Copy the lines of the data below exactly, starting at the first and stopping after the line that contains "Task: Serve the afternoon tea"; include no pictures.
═════ Given data ═════
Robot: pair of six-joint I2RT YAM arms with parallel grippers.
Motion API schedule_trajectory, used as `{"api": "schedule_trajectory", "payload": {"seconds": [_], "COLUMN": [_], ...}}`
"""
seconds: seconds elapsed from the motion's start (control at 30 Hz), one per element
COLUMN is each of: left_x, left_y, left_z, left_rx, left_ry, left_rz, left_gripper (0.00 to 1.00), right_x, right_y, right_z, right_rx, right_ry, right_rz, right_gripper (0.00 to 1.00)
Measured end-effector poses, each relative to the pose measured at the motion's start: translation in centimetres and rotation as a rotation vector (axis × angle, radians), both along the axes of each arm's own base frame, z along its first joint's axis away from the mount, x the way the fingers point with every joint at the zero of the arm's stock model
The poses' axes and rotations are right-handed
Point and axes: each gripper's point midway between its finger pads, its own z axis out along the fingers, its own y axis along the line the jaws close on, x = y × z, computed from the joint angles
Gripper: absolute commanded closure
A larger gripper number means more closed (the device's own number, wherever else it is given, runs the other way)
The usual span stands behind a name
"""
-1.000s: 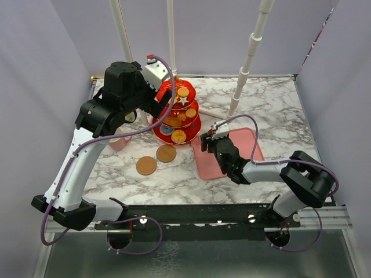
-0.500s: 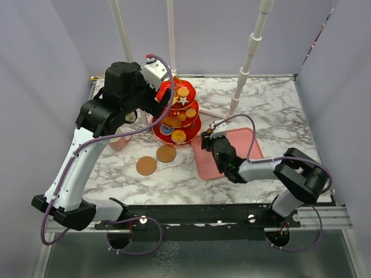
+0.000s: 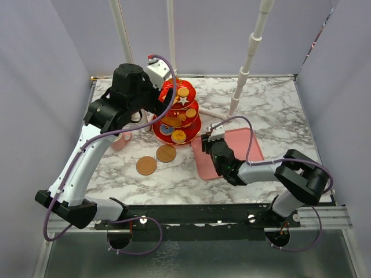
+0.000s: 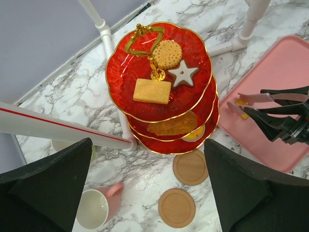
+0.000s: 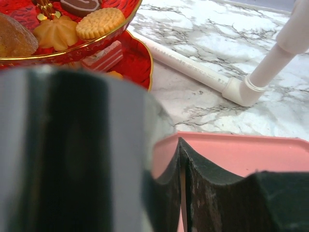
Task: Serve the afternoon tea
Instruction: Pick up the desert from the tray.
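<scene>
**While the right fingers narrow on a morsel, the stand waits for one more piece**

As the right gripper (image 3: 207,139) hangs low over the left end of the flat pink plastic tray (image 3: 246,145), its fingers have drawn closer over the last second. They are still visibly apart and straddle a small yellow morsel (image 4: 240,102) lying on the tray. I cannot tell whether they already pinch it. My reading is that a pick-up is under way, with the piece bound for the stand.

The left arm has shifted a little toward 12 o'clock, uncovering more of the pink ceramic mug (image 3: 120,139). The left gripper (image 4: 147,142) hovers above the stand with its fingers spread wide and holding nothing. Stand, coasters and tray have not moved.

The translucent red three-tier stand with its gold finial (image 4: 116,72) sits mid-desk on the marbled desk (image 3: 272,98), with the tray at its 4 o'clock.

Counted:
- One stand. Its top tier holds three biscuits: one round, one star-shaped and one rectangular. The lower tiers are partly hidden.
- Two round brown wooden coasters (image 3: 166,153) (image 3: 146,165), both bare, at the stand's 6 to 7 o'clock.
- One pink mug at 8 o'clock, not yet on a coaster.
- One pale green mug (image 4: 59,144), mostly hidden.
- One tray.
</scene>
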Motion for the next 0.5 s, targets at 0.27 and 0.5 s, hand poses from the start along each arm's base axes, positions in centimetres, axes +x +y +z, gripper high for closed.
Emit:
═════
Answer to this problem —
Robot: pair of six-joint I2RT YAM arms with parallel grippers.
Motion API schedule_trajectory, used as `{"api": "schedule_trajectory", "payload": {"seconds": [_], "COLUMN": [_], ...}}`
"""
seconds: seconds elapsed from the motion's start (control at 30 Hz), one per element
COLUMN is each of: left_x, left_y, left_z, left_rx, left_ry, left_rz, left_gripper (0.00 to 1.00), right_x, right_y, right_z, right_rx, right_ry, right_rz, right_gripper (0.00 to 1.00)
Measured end-effector poses, each relative to the pose measured at the motion's start: translation in centimetres and rotation as a rotation vector (axis × angle, radians), both along the axes of each arm's own base frame, z along its first joint's axis away from the mount, x the way the fingers point with every joint at the zero of the arm's stock model
The poses' axes and rotations are right-handed
Point and axes: each gripper's point midway between its finger pads, its own z axis out along the fingers, its own y axis along the line the jaws close on, x = y × z, computed from the joint angles
Gripper: absolute commanded closure
A larger gripper number means more closed (the device's own number, wherever else it is given, runs the other way)
The usual span stands behind a name
"""
-1.000s: 
-0.500s: 
+0.000s: 
+0.000s: 
+0.000s: 
Task: Serve the afternoon tea

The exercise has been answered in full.